### Aim of the task
Your task is to restate word for word the lines in the material below, from the one with "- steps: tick" up to and including the one with "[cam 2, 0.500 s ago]". Do not carry over the pictures.

### Data extract

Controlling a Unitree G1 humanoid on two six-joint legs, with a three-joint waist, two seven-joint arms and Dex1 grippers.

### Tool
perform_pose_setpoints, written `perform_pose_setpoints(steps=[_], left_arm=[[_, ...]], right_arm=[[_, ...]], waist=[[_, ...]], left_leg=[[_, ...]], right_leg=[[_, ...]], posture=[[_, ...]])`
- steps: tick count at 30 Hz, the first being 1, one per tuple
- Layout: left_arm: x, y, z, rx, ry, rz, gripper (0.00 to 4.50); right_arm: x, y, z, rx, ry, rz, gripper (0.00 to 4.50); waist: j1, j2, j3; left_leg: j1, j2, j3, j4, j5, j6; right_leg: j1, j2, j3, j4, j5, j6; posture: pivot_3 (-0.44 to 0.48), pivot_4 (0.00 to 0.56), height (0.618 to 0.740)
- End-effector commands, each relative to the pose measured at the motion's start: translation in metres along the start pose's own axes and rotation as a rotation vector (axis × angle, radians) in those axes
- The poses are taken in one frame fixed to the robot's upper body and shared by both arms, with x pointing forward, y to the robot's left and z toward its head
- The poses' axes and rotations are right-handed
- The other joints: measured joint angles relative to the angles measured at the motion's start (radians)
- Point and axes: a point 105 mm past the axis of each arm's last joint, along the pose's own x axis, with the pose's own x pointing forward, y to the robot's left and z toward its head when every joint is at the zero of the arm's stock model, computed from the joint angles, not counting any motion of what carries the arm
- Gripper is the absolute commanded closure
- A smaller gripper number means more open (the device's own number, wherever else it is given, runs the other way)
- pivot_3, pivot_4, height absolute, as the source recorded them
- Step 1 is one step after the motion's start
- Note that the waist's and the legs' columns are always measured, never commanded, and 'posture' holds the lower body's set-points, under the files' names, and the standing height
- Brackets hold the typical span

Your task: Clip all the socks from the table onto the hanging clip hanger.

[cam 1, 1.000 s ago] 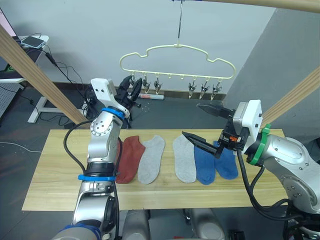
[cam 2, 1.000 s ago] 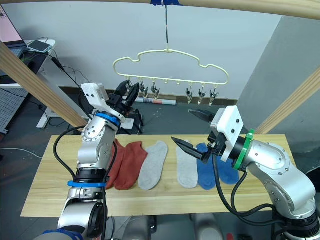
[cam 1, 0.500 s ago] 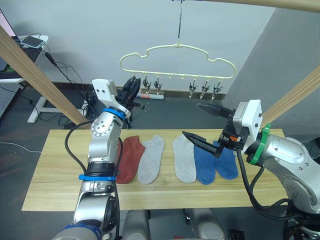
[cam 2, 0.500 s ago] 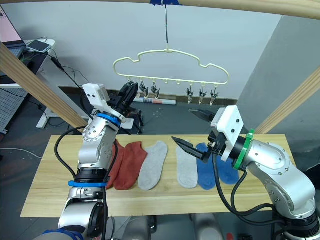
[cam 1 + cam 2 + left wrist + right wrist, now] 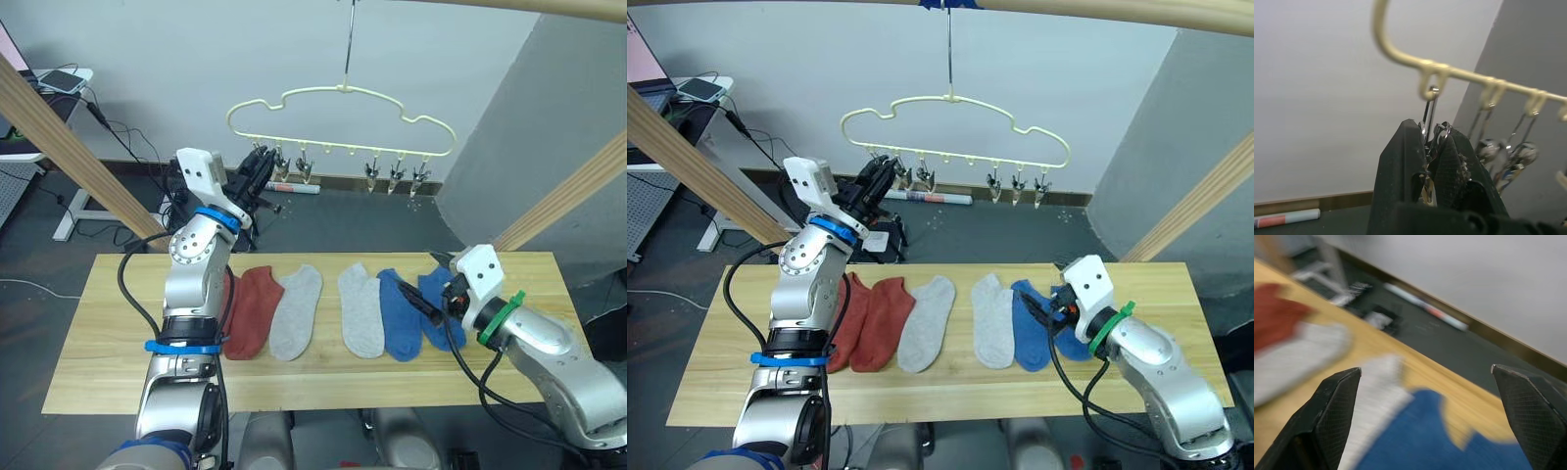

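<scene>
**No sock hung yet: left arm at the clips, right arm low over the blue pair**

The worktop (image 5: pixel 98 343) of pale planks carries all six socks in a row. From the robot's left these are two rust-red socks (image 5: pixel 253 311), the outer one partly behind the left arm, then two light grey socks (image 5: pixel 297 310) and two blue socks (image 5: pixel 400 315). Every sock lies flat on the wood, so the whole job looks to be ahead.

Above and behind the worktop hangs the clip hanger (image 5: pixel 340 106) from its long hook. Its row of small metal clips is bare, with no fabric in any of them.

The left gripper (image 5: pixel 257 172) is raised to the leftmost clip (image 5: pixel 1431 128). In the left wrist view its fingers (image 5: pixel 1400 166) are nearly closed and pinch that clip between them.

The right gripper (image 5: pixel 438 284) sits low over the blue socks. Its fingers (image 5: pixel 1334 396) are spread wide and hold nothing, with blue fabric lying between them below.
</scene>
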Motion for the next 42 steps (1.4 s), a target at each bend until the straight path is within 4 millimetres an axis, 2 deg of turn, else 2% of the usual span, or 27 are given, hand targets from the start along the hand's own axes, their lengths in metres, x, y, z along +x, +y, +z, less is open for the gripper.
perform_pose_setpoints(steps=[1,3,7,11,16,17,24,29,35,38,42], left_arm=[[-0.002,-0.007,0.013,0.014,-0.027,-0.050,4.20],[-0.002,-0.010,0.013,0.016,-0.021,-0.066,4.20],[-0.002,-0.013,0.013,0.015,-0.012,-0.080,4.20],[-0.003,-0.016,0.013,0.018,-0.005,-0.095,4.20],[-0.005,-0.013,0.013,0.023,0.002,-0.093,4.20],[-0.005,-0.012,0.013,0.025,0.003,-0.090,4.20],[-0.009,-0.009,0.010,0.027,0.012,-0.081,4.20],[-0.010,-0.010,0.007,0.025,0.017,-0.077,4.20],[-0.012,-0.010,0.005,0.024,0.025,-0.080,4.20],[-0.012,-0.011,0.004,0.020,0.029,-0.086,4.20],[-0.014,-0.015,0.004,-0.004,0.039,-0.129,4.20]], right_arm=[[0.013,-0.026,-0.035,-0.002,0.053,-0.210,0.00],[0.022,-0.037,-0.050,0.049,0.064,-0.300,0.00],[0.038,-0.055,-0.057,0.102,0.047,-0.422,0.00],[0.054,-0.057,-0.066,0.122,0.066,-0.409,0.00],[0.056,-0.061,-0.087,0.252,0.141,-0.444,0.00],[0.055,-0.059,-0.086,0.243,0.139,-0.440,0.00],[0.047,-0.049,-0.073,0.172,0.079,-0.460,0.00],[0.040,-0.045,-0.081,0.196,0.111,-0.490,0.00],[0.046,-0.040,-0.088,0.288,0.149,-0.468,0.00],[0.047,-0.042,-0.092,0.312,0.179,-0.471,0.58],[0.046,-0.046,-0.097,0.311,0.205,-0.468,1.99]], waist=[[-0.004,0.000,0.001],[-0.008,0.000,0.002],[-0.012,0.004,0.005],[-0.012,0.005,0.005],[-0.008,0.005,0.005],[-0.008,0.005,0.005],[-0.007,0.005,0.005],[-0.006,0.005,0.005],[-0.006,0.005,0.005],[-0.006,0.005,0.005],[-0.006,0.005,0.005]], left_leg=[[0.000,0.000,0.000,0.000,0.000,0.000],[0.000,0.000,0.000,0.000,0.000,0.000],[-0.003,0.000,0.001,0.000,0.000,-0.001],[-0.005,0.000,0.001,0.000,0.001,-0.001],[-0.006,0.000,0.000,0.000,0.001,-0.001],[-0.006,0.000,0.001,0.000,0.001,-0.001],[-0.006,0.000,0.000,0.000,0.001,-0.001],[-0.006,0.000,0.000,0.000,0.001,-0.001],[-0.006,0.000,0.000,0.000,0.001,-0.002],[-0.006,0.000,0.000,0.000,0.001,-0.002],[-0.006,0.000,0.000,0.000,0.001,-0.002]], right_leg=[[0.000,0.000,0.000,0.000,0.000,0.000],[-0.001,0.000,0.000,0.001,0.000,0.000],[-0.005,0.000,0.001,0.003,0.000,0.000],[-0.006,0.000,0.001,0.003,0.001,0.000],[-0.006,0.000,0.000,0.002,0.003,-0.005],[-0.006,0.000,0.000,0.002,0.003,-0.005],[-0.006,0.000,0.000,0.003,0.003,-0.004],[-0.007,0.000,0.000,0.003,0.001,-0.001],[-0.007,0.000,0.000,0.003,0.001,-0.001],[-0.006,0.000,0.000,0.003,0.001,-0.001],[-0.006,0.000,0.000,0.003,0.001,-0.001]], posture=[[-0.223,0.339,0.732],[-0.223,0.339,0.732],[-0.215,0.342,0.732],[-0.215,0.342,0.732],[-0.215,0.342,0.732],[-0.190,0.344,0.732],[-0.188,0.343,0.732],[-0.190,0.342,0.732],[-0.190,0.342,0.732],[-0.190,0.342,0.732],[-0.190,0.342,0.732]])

### Your response
- steps: tick count at 30 Hz, the first being 1, one per tuple
- Layout: left_arm: x, y, z, rx, ry, rz, gripper (0.00 to 4.50); right_arm: x, y, z, rx, ry, rz, gripper (0.00 to 4.50); waist: j1, j2, j3; left_leg: j1, j2, j3, j4, j5, j6; right_leg: j1, j2, j3, j4, j5, j6; posture: pivot_3 (-0.44 to 0.48), pivot_4 (0.00 to 0.56), height (0.618 to 0.740)
- End-effector commands, each relative to the pose measured at the motion's start: translation in metres along the start pose's own axes and rotation as a rotation vector (axis × angle, radians) in those axes
- The poses are taken in one frame fixed to the robot's upper body and shared by both arms, with x pointing forward, y to the robot's left and z toward its head
- The poses' axes and rotations are right-handed
- The other joints: measured joint angles relative to the angles measured at the motion's start (radians)
- Point and axes: a point 105 mm past the axis of each arm's last joint, along the pose's own x axis, with the pose's own x pointing forward, y to the robot's left and z toward its head when every joint is at the zero of the arm's stock model, computed from the joint angles, not counting any motion of what carries the arm
- Gripper is the absolute commanded closure
- A smaller gripper number means more open (the device's own number, wherever else it is given, runs the other way)
- pivot_3, pivot_4, height absolute, as the source recorded them
- Step 1 is one step after the motion's start
- Note that the waist's and the legs' columns are always measured, never commanded, and 'posture' holds the lower body's set-points, under the files' names, and the standing height
- Brackets hold the typical span

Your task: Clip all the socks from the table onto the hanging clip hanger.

[cam 1, 1.000 s ago] 
[cam 2, 1.000 s ago] 
[cam 1, 0.500 s ago] 
[cam 2, 0.500 s ago] 

There's no more to this exercise.